I can’t think of many drawbacks right now. I love those in terms of developmental steps. I think again, it’s a chance to learn how to compete and learn how to run at a competitive level at your age environment, which I think is highly important. I would never recommend someone skip out World Junior Championships even if they qualify for Seniors.
I feel like it’s a really important developmental step.
What is the point of going to seniors, say as an 18 year old and getting destroyed on the Senior level; not necessarily by guys who are more talented, but guys who are simply way older, experienced and physically mature than you at that point, as opposed to going and racing against your contemporaries and being able to measure yourself against them, having a really good and positive experience?
So if the development is consistent and continuous, the World Seniors will be there as you go on.
I feel like a lot of careers have gotten destroyed by racing at World Seniors way to soon, and getting messed up by that.
Major league baseball does a good job of progressing people through their minor league system here … they have single A, double A, triple A before you reach the Major League level and I feel like that is a very good system for proceeding.
It doesn’t necessarily mean that everyone has to go through all stages for a long time. Sometimes you can move through each stage fairly quickly depending on your ability and maturity level, but I think those are important stepping stones for kids.
Of course there are coaches who are maybe too focused and burn their kids out over performance on this, but I feel like a lot of that has to do with what happens after this as well. Let’s put it this way – if managed properly I think these are great developmental meets for youth.
And lastly, what is your advice for those currently in High School who want to ensure success and a smooth transition between high school, college and senior elite?
I think if you are a serious athlete, you have to understand that you are different from the general population and you have to conduct yourself and prepare yourself differently from the general population.
That means if you are serious about what you want to do, you watch your nutrition, you watch your sleep habits – you don’t go out and party to an excess. I’m not saying don’t ever go out as that can be a good stress release once in a while too, but you have to manage all these elements off the track as well … if you view yourself as different, than say a non-athlete, I think it becomes a lot easier to take pride in managing those factors.
“I think if you are a serious athlete, you have to understand that you are different from the general population and you have to conduct yourself and prepare yourself differently from the general population.”

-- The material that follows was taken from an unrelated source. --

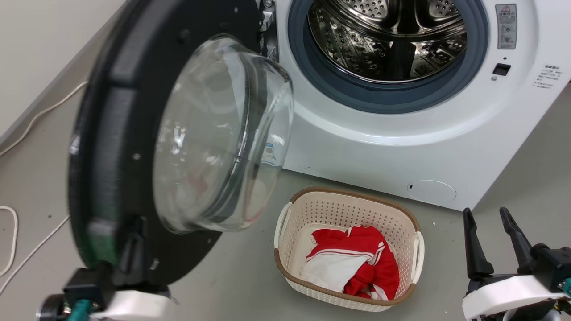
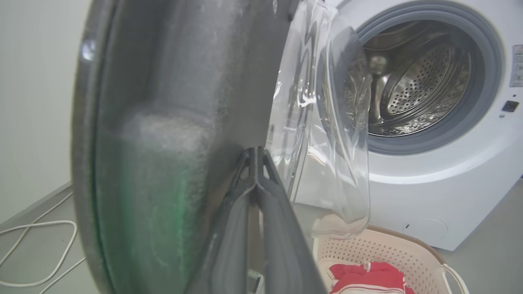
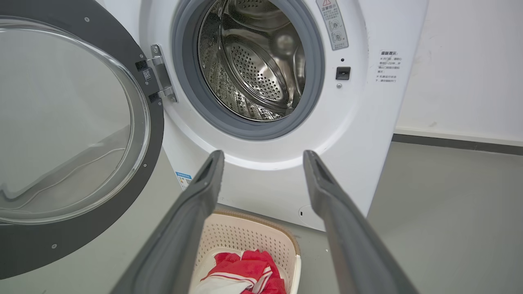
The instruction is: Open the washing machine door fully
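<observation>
The washing machine (image 1: 379,147) stands white at the back with its steel drum (image 1: 388,35) exposed. The washing machine door (image 1: 111,133) is swung out to the left on its hinge (image 3: 161,73), its black inner face and clear glass bowl (image 1: 218,133) turned toward me. My left gripper (image 1: 134,236) is at the door's lower rim, shut, fingertips together and lying against the door's inner face (image 2: 163,102) beside the bowl; the left wrist view shows my left gripper (image 2: 255,152) with nothing between its fingers. My right gripper (image 1: 485,210) hangs open at the lower right, clear of the machine (image 3: 359,134).
A cream laundry basket (image 1: 348,209) with red and white cloth (image 1: 357,263) sits on the grey floor in front of the machine, just right of the door. White cables (image 1: 26,249) lie on the floor at the left, near a pale wall (image 1: 35,44).
</observation>
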Robot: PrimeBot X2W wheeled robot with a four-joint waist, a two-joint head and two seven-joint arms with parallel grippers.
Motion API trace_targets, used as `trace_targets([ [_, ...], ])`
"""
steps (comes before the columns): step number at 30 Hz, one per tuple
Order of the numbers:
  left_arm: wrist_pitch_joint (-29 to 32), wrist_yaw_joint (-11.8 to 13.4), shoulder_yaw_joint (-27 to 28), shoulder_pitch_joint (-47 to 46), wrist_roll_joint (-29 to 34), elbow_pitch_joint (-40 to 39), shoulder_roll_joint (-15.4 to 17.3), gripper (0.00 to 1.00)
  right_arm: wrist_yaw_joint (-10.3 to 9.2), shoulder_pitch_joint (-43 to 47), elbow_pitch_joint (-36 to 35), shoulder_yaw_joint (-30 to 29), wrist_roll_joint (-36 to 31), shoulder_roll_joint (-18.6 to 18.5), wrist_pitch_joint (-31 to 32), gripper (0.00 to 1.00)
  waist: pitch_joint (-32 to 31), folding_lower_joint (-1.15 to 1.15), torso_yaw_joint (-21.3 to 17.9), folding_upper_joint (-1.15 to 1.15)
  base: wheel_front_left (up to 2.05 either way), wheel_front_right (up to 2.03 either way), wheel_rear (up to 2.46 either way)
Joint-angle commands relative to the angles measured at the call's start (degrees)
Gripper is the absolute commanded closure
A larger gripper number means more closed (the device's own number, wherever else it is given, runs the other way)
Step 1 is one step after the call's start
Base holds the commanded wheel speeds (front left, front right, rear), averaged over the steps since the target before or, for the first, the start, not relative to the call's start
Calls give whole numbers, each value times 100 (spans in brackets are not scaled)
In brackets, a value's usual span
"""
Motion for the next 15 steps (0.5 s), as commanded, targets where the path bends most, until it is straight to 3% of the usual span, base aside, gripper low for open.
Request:
trace_targets([
  [1,-53,39,201,-153,-36,80,139,100,-4,-31,-23,-14,-17,5,5,0,26,0,-27,0,0,0,0],
  [15,-280,-81,1415,-798,-772,1099,735,100,-4,-230,-118,-76,-15,6,-20,0,336,0,-245,0,0,0,0],
])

You do not have to go and race if you don’t want to – no one is going to force you to go and be a track athlete, but if you assume that labour of love for yourself, then you have to view yourself as being different and taking care of your business to ensure you are going to do well. Otherwise it’s a waste of your time and your coaches’ time as a whole.
As a High Schooler, keep your grades up. This allows you to continue your development on the collegiate level. College provides you the opportunity and resources to further your development and attain an education, which will serve you well later in life. Particularly in the US most professional track athletes emerged from the college ranks. The NCAA allowed for sustained athletic growth as well as exposure on a national level on some pretty big and competitive stages.
And again, as a third point, I think it just comes back to being flexible and adaptable, and being able to grow into different situations as you go along. You may have some things handed to you, but a lot of times you have to work for what you want, and again the best people are those who are able to adapt to a new environment and understand constructive criticism from coaching and not just hold on to old preconceived notions of training and other support areas that surround their sport.